The winter produce scene is not nearly as bleak as some may think. Our global economy ensures that most markets have a variety of fresh produce available all year long. However, if you are trying to cook seasonally and locally, you will certainly be bound by a narrower list of ingredients then you enjoyed all summer. No problem. You can still find inspiration in winter’s bounty. Here are some items to look out for at markets now.
Winter Squash – Pumpkins, butternut squashes, acorn squashes, delicata squashes, and spaghetti squashes are readily available this time of year. Delicious and versatile, I recently posted about cooking with winter squash.
Pears – At their peak from fall through winter, pears are delicious for both eating raw and cooking. They can be poached for dessert or sliced and baked in a seasonal tart. Sliced raw pears make a nice accompaniment to a cheese plate and also a wonderful addition to mixed green salads.

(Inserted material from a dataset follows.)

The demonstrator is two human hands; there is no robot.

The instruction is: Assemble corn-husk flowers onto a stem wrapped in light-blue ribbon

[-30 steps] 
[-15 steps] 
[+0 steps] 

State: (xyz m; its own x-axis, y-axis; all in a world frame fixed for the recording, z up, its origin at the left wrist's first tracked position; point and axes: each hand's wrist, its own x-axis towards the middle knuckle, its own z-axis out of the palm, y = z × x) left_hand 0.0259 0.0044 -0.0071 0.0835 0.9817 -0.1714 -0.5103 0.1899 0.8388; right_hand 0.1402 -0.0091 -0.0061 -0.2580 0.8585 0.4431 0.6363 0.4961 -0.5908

Hearty Greens – Speaking of salad, this is the season to enjoy hearty greens such as kale, spinach, bok choy, mustard greens and collards. I use them in soup, salads and side dishes. Rich in color and packed with nutrients, they definitely brighten the winter landscape.
Root Vegetables – Root vegetables are a mainstay of the winter table. Sweet potatoes, parsnips, and turnips are wonderful in warming stews. Celery root, rutabaga and Jerusalem artichokes (sun chokes) are also particularly nice this time of year, at their peak of freshness. I like roasting them and puréeing them into soup.
Cauliflower, broccoli and Brussels sprouts are all part of the cabbage family. Like cabbage, they are among the most nutritious of vegetables. It’s important not to overcook these vegetables as they can take on a bitter taste. I like them raw, chopped and sliced for salads. I also like to roast cauliflower, broccoli and Brussels sprouts by chopping and then tossing them with olive oil, slat and pepper on a baking sheet at 375° for 20 minutes or until fork tender. Cabbage is especially nice sliced raw for a healthy, crunchy slaw. I like to add grated apples and pears to shredded cabbage for a seasonal winter slaw.
Clementines – Where I live, I know that once it turns cold, I can count on finding crates of Clementines at my local market. Small, seedless and easy peeling, these tasty treats brighten any winter day. Best eaten raw, the zest and juice can also be used to brighten salads, dressing, pilafs, marinades and salsas for chicken or pork.
Persimmon – there are two primary varieties of persimmons – Fuyu and Hachiya. Fuyu persimmons are flatter and shaped like a tomato. Hachiya persimmons are more elongated and heart-shaped. Once ripened, Fuyus are your best choice for eating raw, sliced in salads or topped with yogurt, they are delicious. Unripe Hachiyas are inedible. Ripe Hachiya persimmons are extremely soft, almost like a purée inside. The pulp is great for baking seasonal muffins, quick breads and cakes.
Pomegranates – the juicy sweet-tart seeds of a pomegranate make a nice addition to salads and side dishes. To remove the seeds from a pomegranate, use a small knife to cut out the flowering end of the pomegranate. If you look at the exposed flesh of the pomegranate, you will see natural “breaks” or cracks in the fruit. Use a small knife to score the fruit on the outside, from end to end, wherever you see these natural breaks. Then simply pull the pomegranate apart and separate the seeds from the white fibrous pith that binds them.
Cranberries – fresh cranberries freeze well, so buy them by the bagful. In addition to cranberry sauce, they are wonderful in muffins and quick breads. They can also be juiced for use in sauces and dressings.
Winter is also the perfect time for growing a kitchen counter herb garden. It doesn’t take much space and it is a great way to add freshness to any dish. I like to keep parsley, basil and rosemary around. I hope you find that winter produce offers a surprising range of flavors. Let it inspire you to try new things!